The screening of immigrants would be highly controversial. It is one of the options being studied by an inter-departmental task force on TB, which has been set up to consider further prevention measures.
Other options being studied include the need for guidance on local control procedures; the impact of TB on the homeless; the need to review control measures in prisons; and the need to review monitoring mechanisms.
The existence of the task force was disclosed in a letter by Baroness Cumberlege to Ian McCartney, a Labour spokesman on health, who is leading a campaign for more action to combat the disease.
Mr McCartney, who is being treated for TB, will be at the launch next week of the first clinical reference book on TB to be published in the UK for 40 years. He will use new research by a chest physician in Liverpool to highlight the problem.
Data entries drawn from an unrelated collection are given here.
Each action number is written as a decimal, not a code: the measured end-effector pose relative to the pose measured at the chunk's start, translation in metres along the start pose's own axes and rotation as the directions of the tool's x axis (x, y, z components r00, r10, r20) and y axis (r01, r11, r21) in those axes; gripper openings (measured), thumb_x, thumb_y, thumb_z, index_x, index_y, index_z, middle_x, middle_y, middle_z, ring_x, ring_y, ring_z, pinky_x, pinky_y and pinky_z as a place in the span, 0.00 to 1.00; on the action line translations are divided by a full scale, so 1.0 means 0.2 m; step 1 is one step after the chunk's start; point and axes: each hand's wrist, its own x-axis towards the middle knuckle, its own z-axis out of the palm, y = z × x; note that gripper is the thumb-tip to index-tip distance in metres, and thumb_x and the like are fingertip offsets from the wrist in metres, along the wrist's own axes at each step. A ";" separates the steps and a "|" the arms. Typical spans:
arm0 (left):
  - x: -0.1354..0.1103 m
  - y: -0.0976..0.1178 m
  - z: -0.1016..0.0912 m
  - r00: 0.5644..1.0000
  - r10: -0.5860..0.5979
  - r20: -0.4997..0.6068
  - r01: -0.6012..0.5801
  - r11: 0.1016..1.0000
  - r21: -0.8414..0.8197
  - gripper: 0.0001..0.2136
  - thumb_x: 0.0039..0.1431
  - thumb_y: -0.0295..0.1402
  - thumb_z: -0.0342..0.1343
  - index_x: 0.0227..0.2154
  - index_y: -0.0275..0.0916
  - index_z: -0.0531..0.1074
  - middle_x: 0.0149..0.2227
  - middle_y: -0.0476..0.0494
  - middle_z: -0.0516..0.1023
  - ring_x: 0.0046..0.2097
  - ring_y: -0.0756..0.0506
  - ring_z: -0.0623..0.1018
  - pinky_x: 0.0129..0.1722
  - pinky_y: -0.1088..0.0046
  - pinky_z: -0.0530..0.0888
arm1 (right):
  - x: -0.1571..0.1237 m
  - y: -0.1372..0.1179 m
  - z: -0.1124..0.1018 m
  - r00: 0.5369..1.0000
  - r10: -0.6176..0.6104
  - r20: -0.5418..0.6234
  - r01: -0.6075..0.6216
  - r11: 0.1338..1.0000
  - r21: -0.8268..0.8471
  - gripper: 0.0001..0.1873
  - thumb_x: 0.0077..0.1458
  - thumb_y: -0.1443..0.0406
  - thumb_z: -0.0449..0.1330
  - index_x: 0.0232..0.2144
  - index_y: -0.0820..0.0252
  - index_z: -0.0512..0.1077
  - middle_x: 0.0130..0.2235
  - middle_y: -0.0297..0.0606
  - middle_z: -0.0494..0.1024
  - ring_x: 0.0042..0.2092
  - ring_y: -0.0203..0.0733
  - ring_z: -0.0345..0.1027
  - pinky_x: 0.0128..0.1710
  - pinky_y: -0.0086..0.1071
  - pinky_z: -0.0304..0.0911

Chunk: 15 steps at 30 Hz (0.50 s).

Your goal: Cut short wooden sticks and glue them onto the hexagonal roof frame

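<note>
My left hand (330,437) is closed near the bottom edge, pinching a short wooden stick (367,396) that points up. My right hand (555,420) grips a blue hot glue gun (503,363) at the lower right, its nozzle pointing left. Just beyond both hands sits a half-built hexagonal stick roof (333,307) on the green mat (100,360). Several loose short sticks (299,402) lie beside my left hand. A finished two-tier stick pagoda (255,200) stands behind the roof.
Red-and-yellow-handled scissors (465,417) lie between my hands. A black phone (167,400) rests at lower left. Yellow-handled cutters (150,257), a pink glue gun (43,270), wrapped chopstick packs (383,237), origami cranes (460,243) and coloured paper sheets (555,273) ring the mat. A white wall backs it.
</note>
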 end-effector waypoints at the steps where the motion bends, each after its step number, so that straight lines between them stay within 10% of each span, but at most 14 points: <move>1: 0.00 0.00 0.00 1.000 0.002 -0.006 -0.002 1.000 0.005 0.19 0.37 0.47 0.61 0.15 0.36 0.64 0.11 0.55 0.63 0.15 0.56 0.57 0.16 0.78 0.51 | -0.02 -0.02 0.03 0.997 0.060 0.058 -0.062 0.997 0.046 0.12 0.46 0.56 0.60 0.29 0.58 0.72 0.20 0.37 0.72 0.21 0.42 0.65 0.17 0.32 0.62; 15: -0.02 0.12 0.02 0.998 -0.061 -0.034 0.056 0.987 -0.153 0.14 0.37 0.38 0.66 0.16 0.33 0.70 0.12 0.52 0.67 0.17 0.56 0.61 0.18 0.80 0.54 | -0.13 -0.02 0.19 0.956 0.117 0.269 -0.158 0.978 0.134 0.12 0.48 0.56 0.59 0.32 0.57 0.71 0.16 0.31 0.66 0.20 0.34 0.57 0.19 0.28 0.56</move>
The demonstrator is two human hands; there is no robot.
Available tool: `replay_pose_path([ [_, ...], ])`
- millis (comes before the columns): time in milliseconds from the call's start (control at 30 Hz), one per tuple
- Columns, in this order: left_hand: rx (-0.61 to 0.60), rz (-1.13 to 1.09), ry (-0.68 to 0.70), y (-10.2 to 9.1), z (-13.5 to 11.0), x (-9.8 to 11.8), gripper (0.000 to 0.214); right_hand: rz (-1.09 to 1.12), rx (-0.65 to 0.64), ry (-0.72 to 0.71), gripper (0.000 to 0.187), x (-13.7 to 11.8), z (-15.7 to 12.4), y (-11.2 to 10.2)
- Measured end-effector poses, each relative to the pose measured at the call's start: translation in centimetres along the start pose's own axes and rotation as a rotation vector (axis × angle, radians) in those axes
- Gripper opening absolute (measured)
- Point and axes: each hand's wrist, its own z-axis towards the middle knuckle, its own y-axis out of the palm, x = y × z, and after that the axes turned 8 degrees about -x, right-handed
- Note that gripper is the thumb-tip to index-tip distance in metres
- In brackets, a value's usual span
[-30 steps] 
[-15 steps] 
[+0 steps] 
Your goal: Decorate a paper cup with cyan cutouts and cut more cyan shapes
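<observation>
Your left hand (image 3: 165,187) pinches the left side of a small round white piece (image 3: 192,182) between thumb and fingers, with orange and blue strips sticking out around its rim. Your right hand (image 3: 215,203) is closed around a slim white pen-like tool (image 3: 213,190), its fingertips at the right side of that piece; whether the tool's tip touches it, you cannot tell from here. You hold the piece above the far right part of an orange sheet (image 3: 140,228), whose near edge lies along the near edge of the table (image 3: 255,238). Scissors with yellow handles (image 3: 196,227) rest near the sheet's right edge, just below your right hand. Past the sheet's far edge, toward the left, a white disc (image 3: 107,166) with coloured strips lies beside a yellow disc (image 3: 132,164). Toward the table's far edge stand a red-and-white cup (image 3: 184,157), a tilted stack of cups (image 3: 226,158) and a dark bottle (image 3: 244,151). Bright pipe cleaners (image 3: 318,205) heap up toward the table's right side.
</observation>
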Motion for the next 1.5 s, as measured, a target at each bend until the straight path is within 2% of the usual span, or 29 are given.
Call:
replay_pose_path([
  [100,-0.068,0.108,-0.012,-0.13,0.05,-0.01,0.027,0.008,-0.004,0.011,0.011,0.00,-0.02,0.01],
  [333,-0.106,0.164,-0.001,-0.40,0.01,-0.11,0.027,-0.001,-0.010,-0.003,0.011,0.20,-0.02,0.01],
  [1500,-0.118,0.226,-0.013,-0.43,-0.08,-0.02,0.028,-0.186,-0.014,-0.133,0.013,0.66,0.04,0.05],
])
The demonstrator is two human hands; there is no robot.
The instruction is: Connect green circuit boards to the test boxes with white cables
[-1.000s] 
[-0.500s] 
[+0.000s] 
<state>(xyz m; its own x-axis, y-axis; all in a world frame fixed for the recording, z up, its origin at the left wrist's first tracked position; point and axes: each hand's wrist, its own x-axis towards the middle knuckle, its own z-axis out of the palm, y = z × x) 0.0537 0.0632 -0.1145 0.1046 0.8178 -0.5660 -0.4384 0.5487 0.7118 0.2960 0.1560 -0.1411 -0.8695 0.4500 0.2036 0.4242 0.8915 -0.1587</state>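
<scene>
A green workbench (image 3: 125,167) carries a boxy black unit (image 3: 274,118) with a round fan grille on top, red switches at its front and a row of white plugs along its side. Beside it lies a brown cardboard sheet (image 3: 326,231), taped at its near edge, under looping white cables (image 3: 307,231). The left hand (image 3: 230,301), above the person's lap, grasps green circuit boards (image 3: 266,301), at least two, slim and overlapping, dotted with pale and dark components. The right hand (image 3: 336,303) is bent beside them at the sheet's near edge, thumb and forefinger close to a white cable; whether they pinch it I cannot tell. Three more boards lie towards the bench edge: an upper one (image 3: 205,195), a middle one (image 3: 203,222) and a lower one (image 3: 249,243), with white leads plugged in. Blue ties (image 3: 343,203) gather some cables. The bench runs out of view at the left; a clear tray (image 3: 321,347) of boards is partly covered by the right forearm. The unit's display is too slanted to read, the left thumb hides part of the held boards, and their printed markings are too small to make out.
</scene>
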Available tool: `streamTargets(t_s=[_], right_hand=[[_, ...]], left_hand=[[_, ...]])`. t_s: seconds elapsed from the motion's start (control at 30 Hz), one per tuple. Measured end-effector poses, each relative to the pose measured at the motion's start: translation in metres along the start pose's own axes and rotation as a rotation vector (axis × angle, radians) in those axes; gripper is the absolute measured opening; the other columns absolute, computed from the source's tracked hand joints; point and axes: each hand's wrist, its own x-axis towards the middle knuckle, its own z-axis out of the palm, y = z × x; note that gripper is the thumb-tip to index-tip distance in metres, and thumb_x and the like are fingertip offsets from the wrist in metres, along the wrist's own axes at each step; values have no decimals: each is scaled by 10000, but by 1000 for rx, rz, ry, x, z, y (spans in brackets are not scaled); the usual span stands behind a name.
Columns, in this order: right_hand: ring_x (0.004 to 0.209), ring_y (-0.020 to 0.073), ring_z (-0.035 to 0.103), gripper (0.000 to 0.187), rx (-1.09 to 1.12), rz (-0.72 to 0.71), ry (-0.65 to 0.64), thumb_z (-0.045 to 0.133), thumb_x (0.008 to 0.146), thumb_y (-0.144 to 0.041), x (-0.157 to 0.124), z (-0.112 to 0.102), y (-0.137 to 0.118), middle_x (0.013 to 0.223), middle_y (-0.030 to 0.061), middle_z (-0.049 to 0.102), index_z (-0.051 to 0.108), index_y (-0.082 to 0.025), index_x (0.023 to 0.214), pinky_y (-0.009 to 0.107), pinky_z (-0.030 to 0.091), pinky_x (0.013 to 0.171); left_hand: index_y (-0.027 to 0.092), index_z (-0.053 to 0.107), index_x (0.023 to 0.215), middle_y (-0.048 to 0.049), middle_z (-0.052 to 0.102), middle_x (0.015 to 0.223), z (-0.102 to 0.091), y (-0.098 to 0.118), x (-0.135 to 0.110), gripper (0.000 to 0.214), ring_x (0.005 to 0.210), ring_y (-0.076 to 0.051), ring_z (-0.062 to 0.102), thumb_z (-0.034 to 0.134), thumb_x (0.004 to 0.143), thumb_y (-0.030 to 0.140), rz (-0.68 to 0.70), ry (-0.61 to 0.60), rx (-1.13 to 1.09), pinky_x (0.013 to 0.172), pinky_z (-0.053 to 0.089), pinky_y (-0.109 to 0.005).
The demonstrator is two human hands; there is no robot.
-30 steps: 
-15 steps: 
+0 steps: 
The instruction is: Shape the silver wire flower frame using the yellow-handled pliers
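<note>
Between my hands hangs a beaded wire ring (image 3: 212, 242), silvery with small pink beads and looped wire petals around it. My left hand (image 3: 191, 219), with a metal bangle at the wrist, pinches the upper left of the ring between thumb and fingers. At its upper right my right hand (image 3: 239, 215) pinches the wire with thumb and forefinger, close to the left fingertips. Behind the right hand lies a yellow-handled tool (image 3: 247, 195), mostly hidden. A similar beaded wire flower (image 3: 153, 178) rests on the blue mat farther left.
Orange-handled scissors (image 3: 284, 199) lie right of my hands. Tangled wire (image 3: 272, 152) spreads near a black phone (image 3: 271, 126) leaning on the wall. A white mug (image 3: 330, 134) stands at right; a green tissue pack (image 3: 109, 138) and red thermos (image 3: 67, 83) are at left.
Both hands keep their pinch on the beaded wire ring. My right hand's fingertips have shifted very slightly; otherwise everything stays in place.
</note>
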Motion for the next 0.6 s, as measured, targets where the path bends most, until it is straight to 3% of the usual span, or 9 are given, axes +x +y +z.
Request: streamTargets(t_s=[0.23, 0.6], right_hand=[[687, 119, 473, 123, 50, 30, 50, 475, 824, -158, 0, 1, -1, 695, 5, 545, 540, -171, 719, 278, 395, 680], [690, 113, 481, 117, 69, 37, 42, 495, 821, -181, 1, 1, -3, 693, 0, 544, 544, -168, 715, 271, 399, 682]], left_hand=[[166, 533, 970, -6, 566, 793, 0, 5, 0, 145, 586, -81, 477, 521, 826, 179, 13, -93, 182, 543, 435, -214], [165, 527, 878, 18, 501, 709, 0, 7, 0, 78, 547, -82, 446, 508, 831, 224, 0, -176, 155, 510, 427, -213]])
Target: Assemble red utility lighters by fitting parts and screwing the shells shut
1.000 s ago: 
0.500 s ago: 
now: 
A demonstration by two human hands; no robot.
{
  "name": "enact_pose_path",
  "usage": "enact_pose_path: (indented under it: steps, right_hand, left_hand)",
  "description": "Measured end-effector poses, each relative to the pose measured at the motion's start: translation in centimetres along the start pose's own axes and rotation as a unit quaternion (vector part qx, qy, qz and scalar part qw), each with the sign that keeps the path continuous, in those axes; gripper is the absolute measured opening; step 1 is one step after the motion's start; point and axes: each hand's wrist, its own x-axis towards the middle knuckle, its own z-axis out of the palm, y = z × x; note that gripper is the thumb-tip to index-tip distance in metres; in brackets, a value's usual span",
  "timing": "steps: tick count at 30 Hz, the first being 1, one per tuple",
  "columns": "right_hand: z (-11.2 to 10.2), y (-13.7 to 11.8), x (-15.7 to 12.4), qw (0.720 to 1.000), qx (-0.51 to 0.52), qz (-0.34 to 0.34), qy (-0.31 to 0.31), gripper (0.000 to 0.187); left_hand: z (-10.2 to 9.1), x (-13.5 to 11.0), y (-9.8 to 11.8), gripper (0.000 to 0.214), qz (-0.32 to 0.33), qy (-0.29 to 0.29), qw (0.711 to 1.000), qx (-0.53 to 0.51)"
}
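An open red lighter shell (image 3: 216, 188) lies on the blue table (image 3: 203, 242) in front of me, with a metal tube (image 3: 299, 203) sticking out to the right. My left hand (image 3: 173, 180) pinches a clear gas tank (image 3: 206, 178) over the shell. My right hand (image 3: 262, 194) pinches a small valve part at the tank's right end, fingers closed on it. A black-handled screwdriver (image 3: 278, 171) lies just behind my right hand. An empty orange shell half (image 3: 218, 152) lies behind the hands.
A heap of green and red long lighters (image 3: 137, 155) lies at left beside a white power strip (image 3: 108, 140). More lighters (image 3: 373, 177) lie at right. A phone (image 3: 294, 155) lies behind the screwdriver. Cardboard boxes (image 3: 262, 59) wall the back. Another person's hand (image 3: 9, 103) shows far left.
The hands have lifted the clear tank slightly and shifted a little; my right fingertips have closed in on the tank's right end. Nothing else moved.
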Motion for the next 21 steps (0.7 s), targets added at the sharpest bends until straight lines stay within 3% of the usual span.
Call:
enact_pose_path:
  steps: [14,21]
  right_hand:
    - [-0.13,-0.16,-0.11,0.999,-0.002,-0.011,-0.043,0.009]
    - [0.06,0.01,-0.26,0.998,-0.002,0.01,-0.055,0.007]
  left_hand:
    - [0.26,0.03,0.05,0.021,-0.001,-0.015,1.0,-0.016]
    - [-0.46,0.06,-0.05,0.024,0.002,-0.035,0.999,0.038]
He warned the Government to arrest the decline in funds for research and treatment for TB. 'It is a scandal that TB is now back in Britain,' he said. 'The setting up of the task force is a U-turn by the Government after decades of failure to take more effective action. They ought to implement an immunisation programme and to improve the public health of the nation.'
The resurgence of TB in Britain is being linked by Labour to recent findings showing that growing poverty is linked with illness since the Tories came to power.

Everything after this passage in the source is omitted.